Tesla broke its string of five consecutive declines on Wednesday, but came off highs late in the day as reports emerged that Chief Executive Elon Musk plans to spend the next four months working at the Department of Government Efficiency, known as DOGE, as he aims to cut $2 trillion from the federal budget.
Tesla stock is in a sharp downturn — off more than 7% this week and down around 30% since hitting an all-time high in December. However, a firm initiated coverage of Tesla early Wednesday with a buy rating and a price target representing 45% upside compared to current trading levels.
Benchmark analyst Mickey Legg initiated coverage of Tesla on Wednesday with a buy rating and a 475 price target, citing growth opportunities in autonomous vehicles and robotics along with energy storage.
Legg added that "the release of more affordable Tesla models in 2025" is a "key catalyst for the stock."

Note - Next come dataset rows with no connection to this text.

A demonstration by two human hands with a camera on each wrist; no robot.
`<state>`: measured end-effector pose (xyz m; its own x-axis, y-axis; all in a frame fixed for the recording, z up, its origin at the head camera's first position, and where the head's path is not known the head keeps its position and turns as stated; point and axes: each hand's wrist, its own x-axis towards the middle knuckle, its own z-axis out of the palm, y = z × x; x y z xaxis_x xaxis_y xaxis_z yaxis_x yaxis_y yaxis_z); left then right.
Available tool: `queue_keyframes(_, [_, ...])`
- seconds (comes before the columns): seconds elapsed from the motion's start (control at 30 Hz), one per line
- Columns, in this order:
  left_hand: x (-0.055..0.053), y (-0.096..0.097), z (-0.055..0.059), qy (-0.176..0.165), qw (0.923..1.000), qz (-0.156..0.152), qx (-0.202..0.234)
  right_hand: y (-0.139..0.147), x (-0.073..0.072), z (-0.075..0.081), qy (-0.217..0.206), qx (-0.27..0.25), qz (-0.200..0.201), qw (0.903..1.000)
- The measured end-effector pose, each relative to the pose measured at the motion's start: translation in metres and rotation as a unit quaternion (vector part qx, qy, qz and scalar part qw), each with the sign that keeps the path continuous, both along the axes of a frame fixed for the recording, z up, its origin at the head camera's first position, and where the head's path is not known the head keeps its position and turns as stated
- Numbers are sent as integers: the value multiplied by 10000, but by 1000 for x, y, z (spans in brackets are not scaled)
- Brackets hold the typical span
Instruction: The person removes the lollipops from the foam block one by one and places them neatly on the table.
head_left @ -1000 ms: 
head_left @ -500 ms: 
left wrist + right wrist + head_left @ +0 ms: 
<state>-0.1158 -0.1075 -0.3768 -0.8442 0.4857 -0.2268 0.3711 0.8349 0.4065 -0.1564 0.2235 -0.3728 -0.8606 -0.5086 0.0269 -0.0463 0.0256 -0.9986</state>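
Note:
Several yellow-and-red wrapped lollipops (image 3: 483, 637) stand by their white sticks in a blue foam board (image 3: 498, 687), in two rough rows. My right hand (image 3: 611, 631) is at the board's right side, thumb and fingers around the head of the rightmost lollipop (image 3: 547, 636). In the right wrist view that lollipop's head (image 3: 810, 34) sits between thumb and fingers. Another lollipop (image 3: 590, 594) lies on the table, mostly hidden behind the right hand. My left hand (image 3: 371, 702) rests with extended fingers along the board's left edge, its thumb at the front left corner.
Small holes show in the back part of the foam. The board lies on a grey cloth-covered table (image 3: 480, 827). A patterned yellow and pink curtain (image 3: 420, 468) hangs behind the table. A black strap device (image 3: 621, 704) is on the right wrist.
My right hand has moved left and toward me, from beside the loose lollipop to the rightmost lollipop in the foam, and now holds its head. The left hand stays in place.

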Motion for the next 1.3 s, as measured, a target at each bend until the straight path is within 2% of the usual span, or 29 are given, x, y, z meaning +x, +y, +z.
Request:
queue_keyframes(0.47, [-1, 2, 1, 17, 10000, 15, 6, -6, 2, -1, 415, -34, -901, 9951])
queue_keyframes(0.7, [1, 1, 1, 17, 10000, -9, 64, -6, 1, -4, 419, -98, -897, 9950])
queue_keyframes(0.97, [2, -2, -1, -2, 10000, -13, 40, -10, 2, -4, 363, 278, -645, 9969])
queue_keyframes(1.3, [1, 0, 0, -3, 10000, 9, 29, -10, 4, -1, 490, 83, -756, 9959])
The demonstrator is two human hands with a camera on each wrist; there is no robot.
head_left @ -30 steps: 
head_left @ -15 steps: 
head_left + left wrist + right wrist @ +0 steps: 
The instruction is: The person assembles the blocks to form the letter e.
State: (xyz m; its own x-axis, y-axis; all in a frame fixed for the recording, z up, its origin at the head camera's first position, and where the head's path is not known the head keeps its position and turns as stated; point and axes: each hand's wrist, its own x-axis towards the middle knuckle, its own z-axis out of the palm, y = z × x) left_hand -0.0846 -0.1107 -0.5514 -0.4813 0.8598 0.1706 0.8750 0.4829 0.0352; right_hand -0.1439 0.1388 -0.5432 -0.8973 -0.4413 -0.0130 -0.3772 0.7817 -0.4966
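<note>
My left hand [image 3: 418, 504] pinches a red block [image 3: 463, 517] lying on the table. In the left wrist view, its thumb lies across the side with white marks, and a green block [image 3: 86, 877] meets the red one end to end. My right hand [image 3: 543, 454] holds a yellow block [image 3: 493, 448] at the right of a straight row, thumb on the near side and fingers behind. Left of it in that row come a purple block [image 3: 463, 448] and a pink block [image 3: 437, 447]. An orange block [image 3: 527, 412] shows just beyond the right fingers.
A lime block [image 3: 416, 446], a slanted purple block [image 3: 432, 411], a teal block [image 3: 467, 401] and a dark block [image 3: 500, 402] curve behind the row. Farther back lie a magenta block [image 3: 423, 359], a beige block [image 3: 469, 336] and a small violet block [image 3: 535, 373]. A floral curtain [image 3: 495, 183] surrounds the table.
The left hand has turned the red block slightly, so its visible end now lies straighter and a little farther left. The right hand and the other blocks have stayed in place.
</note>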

"The company has outlined a path for growth with a more affordable vehicle scheduled for the 1H2025, unsupervised full self-driving as a paid service this June in Austin, TX, and Optimus robot production ramp through 2026 and beyond," Legg wrote Wednesday.
The bullish analyst note comes as Oppenheimer analysts on Tuesday wrote they see "increasing risks" to Tesla estimates as electric vehicle and autonomous vehicle "competition intensifies." The firm also believes Musk's political activity "risks alienating consumers and employees as the Trump administration tests the limits of its power."
Meanwhile, Stifel analyst Stephen Gengaro on Monday dropped his Tesla stock price target to 474 from 492 while maintaining a buy rating on the shares. Gengaro cited Tesla's Q4 results, uncertainty caused by President Donald Trump and Musk's political involvement with the Trump administration as reasons for the price target cut.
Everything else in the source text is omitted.